Information provided |
========================================

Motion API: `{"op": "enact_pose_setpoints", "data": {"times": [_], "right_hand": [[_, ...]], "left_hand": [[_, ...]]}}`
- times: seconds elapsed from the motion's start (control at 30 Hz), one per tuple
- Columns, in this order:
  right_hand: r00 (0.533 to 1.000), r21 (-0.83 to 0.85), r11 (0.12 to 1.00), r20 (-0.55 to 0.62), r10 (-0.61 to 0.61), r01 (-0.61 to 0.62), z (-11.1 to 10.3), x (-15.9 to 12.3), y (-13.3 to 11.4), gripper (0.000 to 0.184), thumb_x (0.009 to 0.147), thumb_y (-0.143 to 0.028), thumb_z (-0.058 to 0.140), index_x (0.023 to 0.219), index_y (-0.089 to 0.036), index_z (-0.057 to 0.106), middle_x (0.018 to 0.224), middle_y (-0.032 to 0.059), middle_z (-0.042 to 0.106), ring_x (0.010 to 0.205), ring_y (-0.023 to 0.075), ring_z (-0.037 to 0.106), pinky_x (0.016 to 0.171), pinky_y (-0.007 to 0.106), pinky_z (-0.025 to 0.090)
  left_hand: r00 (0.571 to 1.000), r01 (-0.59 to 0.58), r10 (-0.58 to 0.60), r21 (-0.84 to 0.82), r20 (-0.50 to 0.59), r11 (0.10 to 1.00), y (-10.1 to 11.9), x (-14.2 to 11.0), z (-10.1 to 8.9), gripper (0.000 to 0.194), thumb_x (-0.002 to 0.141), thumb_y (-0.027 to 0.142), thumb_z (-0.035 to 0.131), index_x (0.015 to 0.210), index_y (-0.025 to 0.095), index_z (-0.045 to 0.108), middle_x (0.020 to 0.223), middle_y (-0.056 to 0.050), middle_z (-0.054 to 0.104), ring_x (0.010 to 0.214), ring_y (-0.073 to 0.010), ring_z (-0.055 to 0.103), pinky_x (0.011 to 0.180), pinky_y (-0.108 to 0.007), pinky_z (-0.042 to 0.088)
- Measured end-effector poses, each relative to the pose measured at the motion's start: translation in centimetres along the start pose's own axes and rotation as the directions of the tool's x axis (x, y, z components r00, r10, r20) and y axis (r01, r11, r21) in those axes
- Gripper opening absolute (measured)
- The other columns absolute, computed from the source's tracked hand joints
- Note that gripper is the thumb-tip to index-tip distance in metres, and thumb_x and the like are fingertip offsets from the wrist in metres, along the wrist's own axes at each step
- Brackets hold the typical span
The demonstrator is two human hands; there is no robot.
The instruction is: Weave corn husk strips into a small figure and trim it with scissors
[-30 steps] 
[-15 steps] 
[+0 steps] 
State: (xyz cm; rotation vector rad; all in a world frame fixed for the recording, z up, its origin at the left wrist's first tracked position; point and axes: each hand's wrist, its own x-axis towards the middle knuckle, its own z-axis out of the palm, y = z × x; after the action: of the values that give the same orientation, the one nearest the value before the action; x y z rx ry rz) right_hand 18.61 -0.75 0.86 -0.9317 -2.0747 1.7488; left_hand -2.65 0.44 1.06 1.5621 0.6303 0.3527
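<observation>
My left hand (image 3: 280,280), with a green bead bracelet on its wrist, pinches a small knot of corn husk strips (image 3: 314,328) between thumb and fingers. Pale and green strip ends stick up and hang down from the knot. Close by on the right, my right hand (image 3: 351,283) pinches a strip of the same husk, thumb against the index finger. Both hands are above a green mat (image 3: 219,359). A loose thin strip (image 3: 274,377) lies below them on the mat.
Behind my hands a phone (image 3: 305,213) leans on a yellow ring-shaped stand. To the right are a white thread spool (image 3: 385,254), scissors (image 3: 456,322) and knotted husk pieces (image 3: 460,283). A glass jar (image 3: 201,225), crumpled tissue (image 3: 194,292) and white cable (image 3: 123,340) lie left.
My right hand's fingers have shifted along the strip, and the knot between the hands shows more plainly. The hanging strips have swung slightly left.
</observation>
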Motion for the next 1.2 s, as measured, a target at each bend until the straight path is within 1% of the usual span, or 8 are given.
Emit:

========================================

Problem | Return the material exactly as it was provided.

Response box |
Motion API: `{"op": "enact_pose_setpoints", "data": {"times": [_], "right_hand": [[_, ...]], "left_hand": [[_, ...]]}}`
- times: seconds elapsed from the motion's start (control at 30 Hz), one per tuple
- Columns, in this order:
  right_hand: r00 (0.533 to 1.000), r21 (-0.83 to 0.85), r11 (0.12 to 1.00), r20 (-0.55 to 0.62), r10 (-0.61 to 0.61), r01 (-0.61 to 0.62), z (-11.1 to 10.3), x (-15.9 to 12.3), y (-13.3 to 11.4), gripper (0.000 to 0.184), thumb_x (0.009 to 0.147), thumb_y (-0.143 to 0.028), thumb_z (-0.058 to 0.140), index_x (0.023 to 0.219), index_y (-0.089 to 0.036), index_z (-0.057 to 0.106), middle_x (0.018 to 0.224), middle_y (-0.032 to 0.059), middle_z (-0.042 to 0.106), ring_x (0.010 to 0.205), ring_y (-0.023 to 0.075), ring_z (-0.037 to 0.106), pinky_x (0.016 to 0.171), pinky_y (-0.007 to 0.106), pinky_z (-0.025 to 0.090)
  left_hand: r00 (0.571 to 1.000), r01 (-0.59 to 0.58), r10 (-0.58 to 0.60), r21 (-0.84 to 0.82), r20 (-0.50 to 0.59), r11 (0.10 to 1.00), y (-10.1 to 11.9), x (-14.2 to 11.0), z (-10.1 to 8.9), gripper (0.000 to 0.194), thumb_x (-0.002 to 0.141), thumb_y (-0.027 to 0.142), thumb_z (-0.035 to 0.131), index_x (0.015 to 0.210), index_y (-0.025 to 0.095), index_z (-0.045 to 0.108), middle_x (0.020 to 0.223), middle_y (-0.056 to 0.050), middle_z (-0.054 to 0.104), ring_x (0.010 to 0.214), ring_y (-0.073 to 0.010), ring_z (-0.055 to 0.103), pinky_x (0.011 to 0.180), pinky_y (-0.108 to 0.007), pinky_z (-0.042 to 0.088)
- Measured end-effector poses, each relative to the pose measured at the motion's start: translation in centimetres along the start pose's own axes and rotation as the directions of the tool's x axis (x, y, z components r00, r10, r20) and y axis (r01, r11, r21) in those axes
- Gripper opening absolute (measured)
- The other columns absolute, computed from the source's tracked hand joints
- Note that gripper is the thumb-tip to index-tip distance in metres, and thumb_x and the like are fingertip offsets from the wrist in metres, along the wrist's own axes at each step
- Brackets hold the typical span
The demonstrator is two human hands; there is no robot.
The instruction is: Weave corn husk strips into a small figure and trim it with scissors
[-30 steps] 
[-15 steps] 
[+0 steps] 
State: (xyz cm; rotation vector rad; all in a world frame fixed for the recording, z up, its origin at the left wrist's first tracked position; point and axes: each hand's wrist, its own x-axis towards the middle knuckle, its own z-axis out of the palm, y = z × x; after the action: of the values that give the same orientation, the one nearest the value before the action; x y z rx ry rz) right_hand 18.61 -0.75 0.86 -0.9317 -2.0747 1.7488; left_hand -2.65 0.44 1.06 1.5621 0.6303 0.3527
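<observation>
My left hand (image 3: 280,280), with a green bead bracelet on its wrist, pinches a small knot of corn husk strips (image 3: 314,328) between thumb and fingers. Pale and green strip ends stick up and hang down from the knot. Close by on the right, my right hand (image 3: 351,283) pinches a strip of the same husk, thumb against the index finger. Both hands are above a green mat (image 3: 219,359). A loose thin strip (image 3: 274,377) lies below them on the mat.
Behind my hands a phone (image 3: 305,213) leans on a yellow ring-shaped stand. To the right are a white thread spool (image 3: 385,254), scissors (image 3: 456,322) and knotted husk pieces (image 3: 460,283). A glass jar (image 3: 201,225), crumpled tissue (image 3: 194,292) and white cable (image 3: 123,340) lie left.
My right hand's fingers have shifted along the strip, and the knot between the hands shows more plainly. The hanging strips have swung slightly left.
</observation>
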Motion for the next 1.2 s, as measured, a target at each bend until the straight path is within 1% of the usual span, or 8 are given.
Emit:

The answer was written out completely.